Se ninguém imaginaria
repetir isso, por que Kim júnior se transformou numa versão oriental do
Coringa de Batman, dando gargalhadas obsessivas a cada novo teste com
mísseis de longo alcance, tão maniacamente feliz que até posou com um
general andando de cavalinho nele? Isso num regime delirante em que a
coreografia oficial dos aplausos muitas vezes tem que ser acompanhada de
lágrimas de emoção diante da visão do líder supremo?
Perguntar os motivos
de Kim continua a ser importante, mas deixou de ser vital diante dos
fatos: a Coreia do Norte tem mísseis de alcance cada vez maior e, agora,
ogivas nucleares suficientemente compactadas para ser instaladas neles.
Com razão, o governo
Trump decidiu que a era da “paciência estratégica” havia terminado. Por
causa do ódio a Trump, as atitudes de John Kennedy durante a Crise dos
Mísseis de Cuba têm sido mencionadas como padrão de comportamento de
estadista que salvou o mundo de uma guerra nuclear.
Na verdade, Kennedy
forçou a União Soviética a recuar e tirar os mísseis instalados
secretamente em Cuba com base em ameaças e ultimatos brutais (mais
tarde, foi Nikita Krushchev quem explicou o recuo a Fidel Castro, que
queria partir para a incineração nuclear).
Kennedy já tinha na
sua conta o fracasso da invasão da Baía dos Porcos, quando abandonou os
cubanos anti-castristas à própria sorte. Sem contar as várias tentativas
goradas de assassinar Fidel.
ROLETA RUSSA
Nada disso indica
exatamente um modelo de estadista, mas sim um líder político agindo no
mundo real, com as condições que tem à mão, entre erros e acertos.

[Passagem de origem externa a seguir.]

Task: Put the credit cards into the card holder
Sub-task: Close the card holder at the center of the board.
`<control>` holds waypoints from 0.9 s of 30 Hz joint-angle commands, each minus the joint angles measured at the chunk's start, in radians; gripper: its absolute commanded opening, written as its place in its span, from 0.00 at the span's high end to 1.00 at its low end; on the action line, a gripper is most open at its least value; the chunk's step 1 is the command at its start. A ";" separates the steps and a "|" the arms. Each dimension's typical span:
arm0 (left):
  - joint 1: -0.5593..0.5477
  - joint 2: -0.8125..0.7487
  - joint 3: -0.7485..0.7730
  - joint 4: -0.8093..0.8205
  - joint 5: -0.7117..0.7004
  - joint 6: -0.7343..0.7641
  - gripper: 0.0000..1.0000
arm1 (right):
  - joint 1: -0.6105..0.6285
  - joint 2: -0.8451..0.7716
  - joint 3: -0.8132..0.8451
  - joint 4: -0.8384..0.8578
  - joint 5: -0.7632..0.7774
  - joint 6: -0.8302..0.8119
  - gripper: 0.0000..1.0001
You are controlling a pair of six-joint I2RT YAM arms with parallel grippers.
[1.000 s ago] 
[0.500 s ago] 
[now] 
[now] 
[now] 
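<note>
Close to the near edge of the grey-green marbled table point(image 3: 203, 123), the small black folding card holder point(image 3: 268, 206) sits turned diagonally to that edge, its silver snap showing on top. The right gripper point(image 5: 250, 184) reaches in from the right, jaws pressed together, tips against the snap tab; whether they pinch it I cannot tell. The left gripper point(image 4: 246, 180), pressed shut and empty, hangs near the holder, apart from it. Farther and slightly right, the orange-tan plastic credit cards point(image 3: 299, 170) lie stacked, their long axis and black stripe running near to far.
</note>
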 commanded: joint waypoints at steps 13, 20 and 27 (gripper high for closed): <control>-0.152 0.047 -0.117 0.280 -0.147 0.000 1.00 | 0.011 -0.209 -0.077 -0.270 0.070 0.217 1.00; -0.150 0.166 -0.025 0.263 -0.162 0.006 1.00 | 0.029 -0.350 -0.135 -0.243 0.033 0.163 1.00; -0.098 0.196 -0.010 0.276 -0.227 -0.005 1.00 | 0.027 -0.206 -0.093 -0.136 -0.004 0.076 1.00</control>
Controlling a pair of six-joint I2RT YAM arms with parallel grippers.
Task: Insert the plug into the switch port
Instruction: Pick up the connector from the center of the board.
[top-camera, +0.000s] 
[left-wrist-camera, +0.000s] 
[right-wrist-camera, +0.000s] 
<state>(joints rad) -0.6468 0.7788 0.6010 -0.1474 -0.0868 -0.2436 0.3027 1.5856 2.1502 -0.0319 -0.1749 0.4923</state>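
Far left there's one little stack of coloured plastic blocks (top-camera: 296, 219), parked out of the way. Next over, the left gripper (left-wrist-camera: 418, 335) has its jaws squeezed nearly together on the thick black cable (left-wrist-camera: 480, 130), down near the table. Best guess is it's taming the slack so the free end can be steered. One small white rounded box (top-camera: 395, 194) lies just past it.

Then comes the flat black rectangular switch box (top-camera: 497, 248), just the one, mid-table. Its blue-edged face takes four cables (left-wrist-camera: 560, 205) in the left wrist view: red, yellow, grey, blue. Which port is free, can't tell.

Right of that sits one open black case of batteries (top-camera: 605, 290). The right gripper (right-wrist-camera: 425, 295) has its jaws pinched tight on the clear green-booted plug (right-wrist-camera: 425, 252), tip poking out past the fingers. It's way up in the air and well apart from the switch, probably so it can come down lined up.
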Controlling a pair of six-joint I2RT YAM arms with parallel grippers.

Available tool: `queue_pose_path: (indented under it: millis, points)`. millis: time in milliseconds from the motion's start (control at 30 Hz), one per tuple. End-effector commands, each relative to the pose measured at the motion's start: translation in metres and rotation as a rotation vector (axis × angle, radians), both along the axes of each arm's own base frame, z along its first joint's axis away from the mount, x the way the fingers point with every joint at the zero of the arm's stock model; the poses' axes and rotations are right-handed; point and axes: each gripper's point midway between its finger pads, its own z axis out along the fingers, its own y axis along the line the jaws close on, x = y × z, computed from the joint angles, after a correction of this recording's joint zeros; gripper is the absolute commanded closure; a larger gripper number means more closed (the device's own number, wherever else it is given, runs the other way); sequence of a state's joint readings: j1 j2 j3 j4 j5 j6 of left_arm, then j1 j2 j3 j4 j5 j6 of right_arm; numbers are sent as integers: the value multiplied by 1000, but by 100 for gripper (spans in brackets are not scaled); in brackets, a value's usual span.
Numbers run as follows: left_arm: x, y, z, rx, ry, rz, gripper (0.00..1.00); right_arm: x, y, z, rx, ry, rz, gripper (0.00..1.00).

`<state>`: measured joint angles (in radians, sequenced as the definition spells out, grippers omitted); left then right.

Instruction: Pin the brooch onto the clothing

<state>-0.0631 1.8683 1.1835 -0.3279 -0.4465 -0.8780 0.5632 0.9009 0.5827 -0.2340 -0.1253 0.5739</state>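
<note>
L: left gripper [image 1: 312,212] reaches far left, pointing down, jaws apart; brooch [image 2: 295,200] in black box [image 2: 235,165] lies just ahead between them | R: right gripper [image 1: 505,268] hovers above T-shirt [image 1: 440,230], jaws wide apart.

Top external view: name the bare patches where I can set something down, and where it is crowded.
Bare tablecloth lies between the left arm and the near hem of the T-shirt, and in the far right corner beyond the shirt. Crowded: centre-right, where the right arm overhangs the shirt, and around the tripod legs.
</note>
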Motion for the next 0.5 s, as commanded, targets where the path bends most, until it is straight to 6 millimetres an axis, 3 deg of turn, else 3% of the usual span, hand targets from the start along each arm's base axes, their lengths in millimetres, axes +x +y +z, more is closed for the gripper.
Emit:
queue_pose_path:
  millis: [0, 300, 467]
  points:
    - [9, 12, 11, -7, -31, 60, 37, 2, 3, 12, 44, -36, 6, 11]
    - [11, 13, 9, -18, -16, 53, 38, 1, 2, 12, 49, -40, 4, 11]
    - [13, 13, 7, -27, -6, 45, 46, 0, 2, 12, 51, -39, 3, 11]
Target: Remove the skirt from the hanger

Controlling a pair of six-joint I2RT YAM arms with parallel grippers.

Destes, o maior foi ganhar a mais perigosa roleta russa da história da
humanidade durante a Crise dos Mísseis (temperada por negociações
secretas e concessões em relação aos mísseis americanos instalados na
Turquia).
Por causa da
quarentena decretada por Kennedy, que impunha inspeção obrigatória a
todos os navios a caminho de Cuba, a Marinha americana disparava cargas
explosivas em torno de submarinos soviéticos.
O comandante de um
deles suspendeu no último minuto a colocação em posição de disparo de um
torpedo nuclear. A força explosiva de cada torpedo era de 15 quilotons,
mais o menos a da bomba de Hiroshima.
Foi provavelmente o
mais perigoso dos 13 dias de outubro de 1963, quando o mundo esteve tão
próximo da destruição nuclear que Robert McNamara, secretário da Defesa
de Kennedy, perguntou-se ao fim da primeira semana de tensão máxima se
viveria “para ver outro sábado”.
Detalhe: todas as declarações soviéticas na época eram de que os mísseis em Cuba tinham objetivo puramente defensivo.
Imaginem como Kennedy
reagiria se Nikita Krushchev saísse declarando que ia mandar
“presentes”, “incinerar” ou reduzir a “cinzas” os Estados Unidos?
Kim não pode fazer
nada disso, mas também não pode dizer que pretende. Quem coloca no mesmo
nível as bravatas perigosas, mesmo que irrealizáveis, do ditador
hereditário e as ameaças perfeitamente factíveis, embora altamente
indesejáveis se houver outra alternativa, de Trump está, no fundo,
escolhendo um vitorioso para a roleta coreana. E não é Trump.
O que Maureen Dowd e a
infinidade de outros da mesma escola de antitrumpismo acharia de um
mundo em que Kim Jong-Un obriga os Estados Unidos a falar fino?